▸ **TASK TO CARRY OUT**:
Show every line below where "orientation" appears.

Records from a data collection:
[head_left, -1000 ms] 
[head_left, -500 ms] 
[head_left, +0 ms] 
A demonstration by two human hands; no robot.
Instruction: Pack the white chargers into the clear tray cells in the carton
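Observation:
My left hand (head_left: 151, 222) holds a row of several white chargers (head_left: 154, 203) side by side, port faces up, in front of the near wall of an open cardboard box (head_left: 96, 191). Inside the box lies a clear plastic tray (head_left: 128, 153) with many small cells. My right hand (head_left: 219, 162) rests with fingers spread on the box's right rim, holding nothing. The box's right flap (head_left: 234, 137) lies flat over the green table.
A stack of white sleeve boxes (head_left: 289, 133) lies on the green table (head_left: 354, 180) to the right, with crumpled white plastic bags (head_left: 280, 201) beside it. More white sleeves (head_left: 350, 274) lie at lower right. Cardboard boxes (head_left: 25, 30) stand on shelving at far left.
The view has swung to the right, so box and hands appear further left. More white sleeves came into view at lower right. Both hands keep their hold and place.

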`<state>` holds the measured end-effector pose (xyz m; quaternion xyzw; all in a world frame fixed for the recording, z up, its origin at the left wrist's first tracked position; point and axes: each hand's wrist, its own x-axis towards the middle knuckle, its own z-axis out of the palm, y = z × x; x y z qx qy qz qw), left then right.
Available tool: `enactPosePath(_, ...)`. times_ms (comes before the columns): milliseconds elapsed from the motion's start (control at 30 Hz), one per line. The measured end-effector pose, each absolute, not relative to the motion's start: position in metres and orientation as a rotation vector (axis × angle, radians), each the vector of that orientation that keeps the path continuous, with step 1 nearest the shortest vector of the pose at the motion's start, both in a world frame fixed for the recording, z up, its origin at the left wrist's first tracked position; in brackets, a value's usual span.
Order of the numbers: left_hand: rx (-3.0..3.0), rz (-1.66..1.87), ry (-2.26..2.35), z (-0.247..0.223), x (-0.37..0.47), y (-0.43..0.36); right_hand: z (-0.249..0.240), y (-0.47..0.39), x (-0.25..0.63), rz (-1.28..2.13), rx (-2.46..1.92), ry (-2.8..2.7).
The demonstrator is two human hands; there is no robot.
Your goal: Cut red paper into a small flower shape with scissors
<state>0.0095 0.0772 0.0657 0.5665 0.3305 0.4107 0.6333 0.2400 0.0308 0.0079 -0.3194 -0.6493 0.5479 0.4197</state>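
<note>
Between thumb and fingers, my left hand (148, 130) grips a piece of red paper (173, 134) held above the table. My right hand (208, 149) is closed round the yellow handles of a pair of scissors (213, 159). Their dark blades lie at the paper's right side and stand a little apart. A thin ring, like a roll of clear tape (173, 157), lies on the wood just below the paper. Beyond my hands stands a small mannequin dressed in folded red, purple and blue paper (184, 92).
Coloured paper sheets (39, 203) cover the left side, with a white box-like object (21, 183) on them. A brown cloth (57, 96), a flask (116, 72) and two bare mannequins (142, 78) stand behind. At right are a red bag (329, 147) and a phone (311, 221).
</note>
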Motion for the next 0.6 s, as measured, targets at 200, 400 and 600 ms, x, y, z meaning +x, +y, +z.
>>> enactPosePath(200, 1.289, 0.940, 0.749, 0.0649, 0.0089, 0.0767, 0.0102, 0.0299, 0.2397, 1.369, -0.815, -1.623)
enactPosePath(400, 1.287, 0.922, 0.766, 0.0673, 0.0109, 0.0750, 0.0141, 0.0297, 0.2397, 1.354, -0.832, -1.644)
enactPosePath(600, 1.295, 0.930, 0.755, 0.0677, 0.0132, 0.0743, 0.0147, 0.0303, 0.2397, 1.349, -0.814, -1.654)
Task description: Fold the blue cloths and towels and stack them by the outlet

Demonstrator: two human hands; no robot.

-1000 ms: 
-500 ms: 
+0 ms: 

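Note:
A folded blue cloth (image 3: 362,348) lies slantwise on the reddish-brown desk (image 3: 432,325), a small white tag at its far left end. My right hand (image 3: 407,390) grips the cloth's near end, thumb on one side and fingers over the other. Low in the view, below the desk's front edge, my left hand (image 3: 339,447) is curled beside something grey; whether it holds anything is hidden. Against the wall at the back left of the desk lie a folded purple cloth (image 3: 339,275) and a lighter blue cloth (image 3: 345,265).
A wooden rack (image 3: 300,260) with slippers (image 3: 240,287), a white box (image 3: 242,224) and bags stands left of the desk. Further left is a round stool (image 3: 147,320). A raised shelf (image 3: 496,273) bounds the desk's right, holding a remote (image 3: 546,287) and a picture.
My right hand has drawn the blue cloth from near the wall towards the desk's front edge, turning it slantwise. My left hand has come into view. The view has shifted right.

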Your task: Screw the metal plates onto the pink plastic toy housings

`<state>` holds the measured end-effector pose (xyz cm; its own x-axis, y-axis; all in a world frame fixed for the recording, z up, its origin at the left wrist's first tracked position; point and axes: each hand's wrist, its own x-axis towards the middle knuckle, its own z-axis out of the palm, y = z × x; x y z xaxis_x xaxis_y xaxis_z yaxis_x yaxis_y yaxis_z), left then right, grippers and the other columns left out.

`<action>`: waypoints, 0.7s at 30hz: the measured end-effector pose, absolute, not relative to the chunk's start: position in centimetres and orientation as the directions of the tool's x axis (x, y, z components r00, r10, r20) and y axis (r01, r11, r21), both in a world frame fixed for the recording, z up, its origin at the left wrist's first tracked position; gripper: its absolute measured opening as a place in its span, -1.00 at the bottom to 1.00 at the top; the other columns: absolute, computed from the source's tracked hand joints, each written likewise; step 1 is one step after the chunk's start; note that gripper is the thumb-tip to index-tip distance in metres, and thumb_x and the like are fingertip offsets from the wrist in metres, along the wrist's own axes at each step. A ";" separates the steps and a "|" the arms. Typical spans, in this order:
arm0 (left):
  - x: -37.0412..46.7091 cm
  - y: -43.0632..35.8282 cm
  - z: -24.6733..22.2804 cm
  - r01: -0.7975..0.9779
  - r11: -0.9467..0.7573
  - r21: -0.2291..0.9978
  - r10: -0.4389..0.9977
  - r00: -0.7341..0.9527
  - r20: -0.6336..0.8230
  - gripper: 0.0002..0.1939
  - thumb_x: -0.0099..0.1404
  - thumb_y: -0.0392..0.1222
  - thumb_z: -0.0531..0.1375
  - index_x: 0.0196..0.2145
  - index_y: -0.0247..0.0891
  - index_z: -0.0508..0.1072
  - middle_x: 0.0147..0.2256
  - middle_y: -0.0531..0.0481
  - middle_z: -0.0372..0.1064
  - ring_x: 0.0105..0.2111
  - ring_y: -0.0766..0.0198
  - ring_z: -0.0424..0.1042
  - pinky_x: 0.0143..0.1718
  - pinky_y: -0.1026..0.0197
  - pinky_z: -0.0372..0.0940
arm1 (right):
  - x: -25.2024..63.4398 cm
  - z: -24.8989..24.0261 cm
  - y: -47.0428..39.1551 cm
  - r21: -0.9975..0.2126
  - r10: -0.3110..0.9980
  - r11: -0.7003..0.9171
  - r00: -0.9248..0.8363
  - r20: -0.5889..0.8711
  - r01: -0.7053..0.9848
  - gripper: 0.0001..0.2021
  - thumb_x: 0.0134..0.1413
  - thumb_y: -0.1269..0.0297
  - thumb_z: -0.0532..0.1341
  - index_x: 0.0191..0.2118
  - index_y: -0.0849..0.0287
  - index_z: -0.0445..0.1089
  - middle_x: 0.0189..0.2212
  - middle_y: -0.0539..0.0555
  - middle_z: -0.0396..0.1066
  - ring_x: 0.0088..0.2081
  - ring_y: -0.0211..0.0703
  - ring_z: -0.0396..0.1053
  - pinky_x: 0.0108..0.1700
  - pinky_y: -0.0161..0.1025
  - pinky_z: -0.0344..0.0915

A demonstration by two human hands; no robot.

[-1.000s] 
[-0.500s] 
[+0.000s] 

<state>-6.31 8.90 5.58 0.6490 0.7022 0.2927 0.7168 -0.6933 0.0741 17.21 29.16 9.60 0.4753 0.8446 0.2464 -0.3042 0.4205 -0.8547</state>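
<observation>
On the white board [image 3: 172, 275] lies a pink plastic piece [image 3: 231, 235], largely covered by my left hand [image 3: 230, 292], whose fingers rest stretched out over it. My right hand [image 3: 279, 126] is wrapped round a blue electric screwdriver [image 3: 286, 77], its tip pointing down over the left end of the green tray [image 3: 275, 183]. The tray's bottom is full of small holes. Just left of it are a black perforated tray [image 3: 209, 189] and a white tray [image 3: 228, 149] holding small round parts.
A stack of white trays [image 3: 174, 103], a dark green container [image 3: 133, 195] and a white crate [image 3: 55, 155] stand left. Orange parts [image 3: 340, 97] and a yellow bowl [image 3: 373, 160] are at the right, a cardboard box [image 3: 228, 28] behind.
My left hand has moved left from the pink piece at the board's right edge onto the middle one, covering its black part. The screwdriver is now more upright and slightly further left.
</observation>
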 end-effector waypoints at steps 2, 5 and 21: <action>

▸ **TASK ANSWER**:
Available tool: `enactPosePath(_, ...)`. times_ms (comes before the columns): milliseconds elapsed from the motion's start (control at 30 Hz), one per line. The measured end-effector pose, each absolute, not relative to the motion's start: position in metres and orientation as a rotation vector (axis × angle, radians), each the vector of that orientation that keeps the path continuous, with step 1 nearest the shortest vector of the pose at the motion's start, both in a world frame fixed for the recording, z up, its origin at the left wrist's first tracked position; in brackets, a value's usual span.
`<action>`: waypoints, 0.7s at 30hz: the measured end-effector pose, absolute, not relative to the chunk's start: position in centimetres and orientation as the directions of the tool's x axis (x, y, z components r00, r10, r20) and y axis (r01, r11, r21), both in a world frame fixed for the recording, z up, its origin at the left wrist's first tracked position; gripper: its absolute measured opening as a place in its span, -1.00 at the bottom to 1.00 at the top; the other columns: absolute, computed from the source's tracked hand joints, each written likewise; step 1 is one step after the chunk's start; note that gripper is the thumb-tip to index-tip distance in metres, and thumb_x and the like are fingertip offsets from the wrist in metres, along the wrist's own axes at each step. A ";" separates the steps and a "|" the arms. Typical spans, in this order:

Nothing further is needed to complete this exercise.